_Task brief_:
Look for "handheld" in each line of the entries, and return the matching lines.

(Beginning of Task input)

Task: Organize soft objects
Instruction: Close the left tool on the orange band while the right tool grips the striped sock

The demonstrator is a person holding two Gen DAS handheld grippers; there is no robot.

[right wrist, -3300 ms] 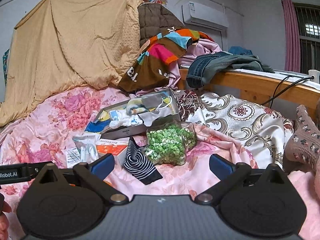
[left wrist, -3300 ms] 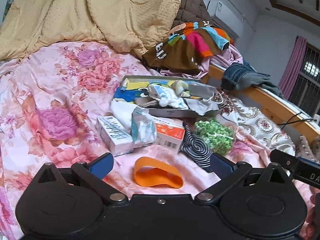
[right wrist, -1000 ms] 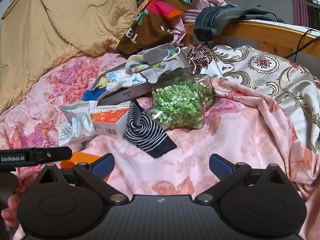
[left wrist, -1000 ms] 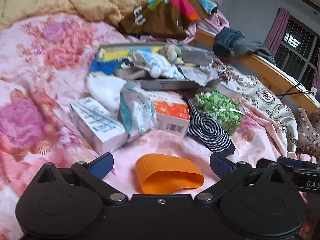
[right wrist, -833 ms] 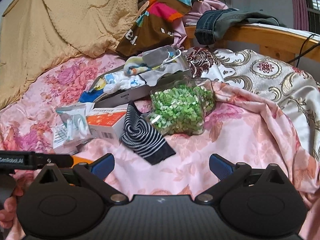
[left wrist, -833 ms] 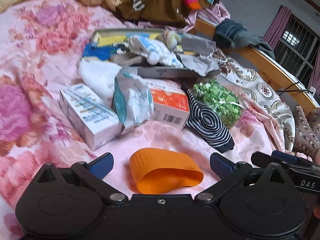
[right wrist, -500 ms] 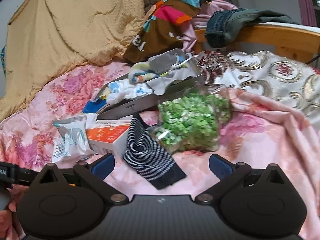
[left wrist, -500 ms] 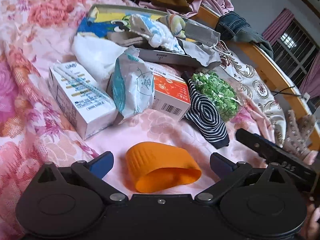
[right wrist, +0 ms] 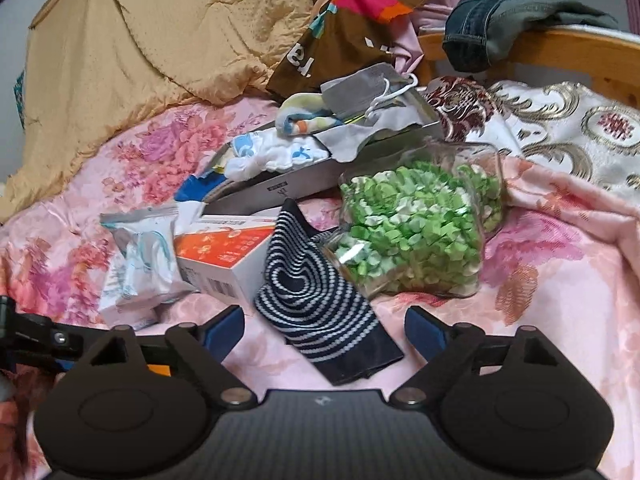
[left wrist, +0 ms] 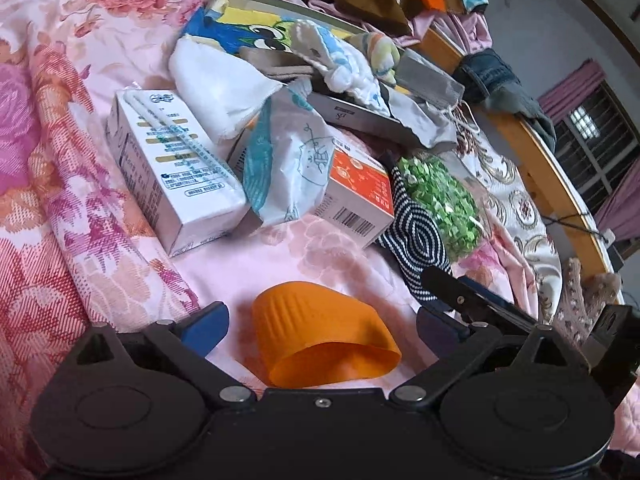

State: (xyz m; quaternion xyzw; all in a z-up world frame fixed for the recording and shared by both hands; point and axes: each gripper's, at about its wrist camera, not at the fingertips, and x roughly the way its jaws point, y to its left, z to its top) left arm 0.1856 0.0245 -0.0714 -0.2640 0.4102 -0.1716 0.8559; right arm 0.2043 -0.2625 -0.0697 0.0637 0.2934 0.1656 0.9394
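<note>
A navy sock with white stripes (right wrist: 320,300) lies on the pink flowered bedspread (right wrist: 540,280), its cuff end between the fingers of my right gripper (right wrist: 324,330). The jaws are closing and the blue pads stand clear of the sock. In the left wrist view an orange soft ribbed sleeve (left wrist: 320,340) lies between the wide-apart fingers of my left gripper (left wrist: 320,324), untouched by them. The sock (left wrist: 416,236) also shows there, with the right gripper's arm (left wrist: 472,300) just in front of it.
A clear jar of green bits (right wrist: 416,236) leans beside the sock. An orange-and-white box (right wrist: 228,256), a white packet (left wrist: 288,168) and a white carton (left wrist: 172,168) lie left of it. Behind stands a grey tray (right wrist: 280,192) with small cloths, then piled clothes and a wooden bed rail (right wrist: 580,52).
Both grippers have come forward and lower toward the bed. The orange sleeve and the sock now sit between their fingers, the left view has rolled, and the right fingers have narrowed slightly.
</note>
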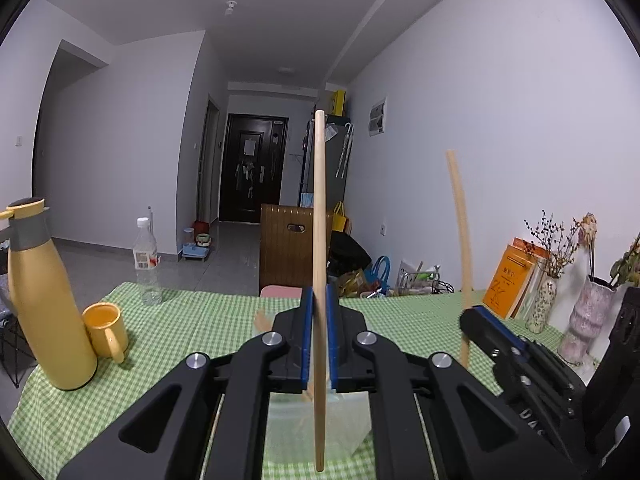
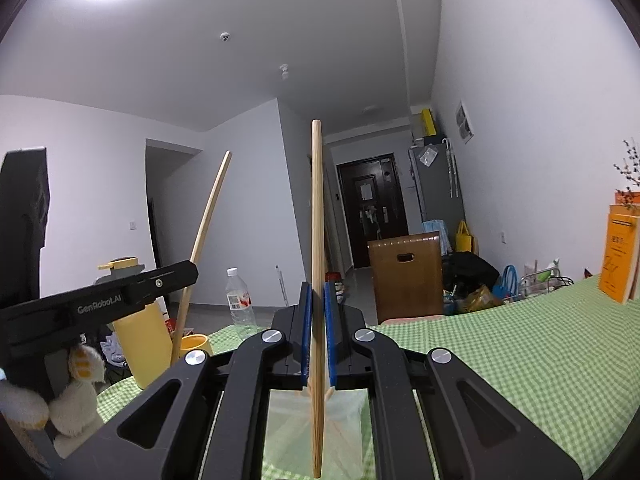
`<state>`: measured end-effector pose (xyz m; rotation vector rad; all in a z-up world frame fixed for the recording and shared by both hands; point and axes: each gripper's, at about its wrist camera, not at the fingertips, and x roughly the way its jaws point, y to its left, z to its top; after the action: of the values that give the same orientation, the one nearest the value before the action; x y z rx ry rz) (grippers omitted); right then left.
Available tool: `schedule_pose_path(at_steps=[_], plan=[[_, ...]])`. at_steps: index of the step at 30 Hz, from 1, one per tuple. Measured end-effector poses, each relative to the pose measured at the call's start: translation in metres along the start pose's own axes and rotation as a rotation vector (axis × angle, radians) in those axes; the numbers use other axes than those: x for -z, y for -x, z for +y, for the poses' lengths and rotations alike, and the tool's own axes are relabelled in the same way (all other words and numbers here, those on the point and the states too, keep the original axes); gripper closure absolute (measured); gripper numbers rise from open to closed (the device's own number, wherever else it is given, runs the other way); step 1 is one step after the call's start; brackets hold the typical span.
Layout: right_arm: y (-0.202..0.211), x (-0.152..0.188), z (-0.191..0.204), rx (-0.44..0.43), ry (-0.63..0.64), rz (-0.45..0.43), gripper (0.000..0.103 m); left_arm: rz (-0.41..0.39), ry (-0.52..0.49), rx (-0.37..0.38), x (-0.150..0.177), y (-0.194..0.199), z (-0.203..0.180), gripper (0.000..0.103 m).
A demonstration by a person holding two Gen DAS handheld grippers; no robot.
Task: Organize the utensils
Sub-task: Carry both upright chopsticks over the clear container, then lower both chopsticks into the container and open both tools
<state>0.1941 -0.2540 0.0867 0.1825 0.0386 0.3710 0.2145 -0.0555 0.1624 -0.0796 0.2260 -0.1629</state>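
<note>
My left gripper (image 1: 319, 312) is shut on a wooden chopstick (image 1: 319, 220) held upright, its lower end over a clear plastic container (image 1: 344, 432) on the green checked tablecloth. My right gripper (image 2: 318, 308) is shut on a second wooden chopstick (image 2: 317, 240), also upright, over the same clear container (image 2: 292, 432), which holds more wooden sticks. The right gripper and its chopstick (image 1: 460, 232) show at the right of the left wrist view. The left gripper's chopstick (image 2: 204, 236) shows at the left of the right wrist view.
A yellow bottle (image 1: 44, 300), a yellow mug (image 1: 105, 330) and a clear water bottle (image 1: 146, 260) stand at the table's left. Orange books (image 1: 510, 280) and vases of dried flowers (image 1: 544, 300) stand at the right by the wall. A wooden chair (image 1: 294, 248) is behind the table.
</note>
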Motion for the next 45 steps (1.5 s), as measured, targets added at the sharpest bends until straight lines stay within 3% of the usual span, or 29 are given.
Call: schedule_pose_path(at_steps=[14,25,36,38,39,41,42,44,45], plan=[[-0.071,-0.018,-0.015,-0.039,-0.061,0.052,0.097,-0.027,0.053,-0.034,-0.019,-0.065,0.009,0.099],[-0.107,0.011,-0.023,-0.006,-0.055,0.133,0.097,0.059,0.101,-0.068,0.016,-0.120,0.021,0.099],[-0.103,0.030,-0.023,-0.011,-0.028,0.206,0.095,0.126,0.108,-0.075,0.051,-0.120,0.037,0.098],[-0.098,0.032,-0.025,-0.001,-0.026,0.214,0.075,0.131,0.112,-0.071,0.051,-0.113,0.041,0.098],[-0.092,0.033,-0.028,0.001,-0.034,0.217,0.057,0.132,0.113,-0.069,0.052,-0.107,0.044,0.096],[-0.080,0.034,-0.031,0.011,-0.037,0.213,0.053,0.125,0.109,-0.076,0.051,-0.094,0.049,0.085],[-0.076,0.035,-0.032,0.017,-0.038,0.213,0.051,0.121,0.106,-0.078,0.050,-0.088,0.049,0.073],[-0.066,0.036,-0.035,0.030,-0.050,0.211,0.038,0.111,0.099,-0.079,0.049,-0.074,0.052,0.059],[-0.059,0.035,-0.036,0.036,-0.059,0.207,0.027,0.104,0.092,-0.077,0.048,-0.064,0.053,0.051]])
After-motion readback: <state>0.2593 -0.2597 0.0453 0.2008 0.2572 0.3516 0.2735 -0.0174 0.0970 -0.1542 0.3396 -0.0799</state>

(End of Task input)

_Output below_:
The demonstrator is a person holding two Gen DAS handheld grippers; there is no robot.
A demonstration by a person holding two Gen DAS handheld grippers; no robot.

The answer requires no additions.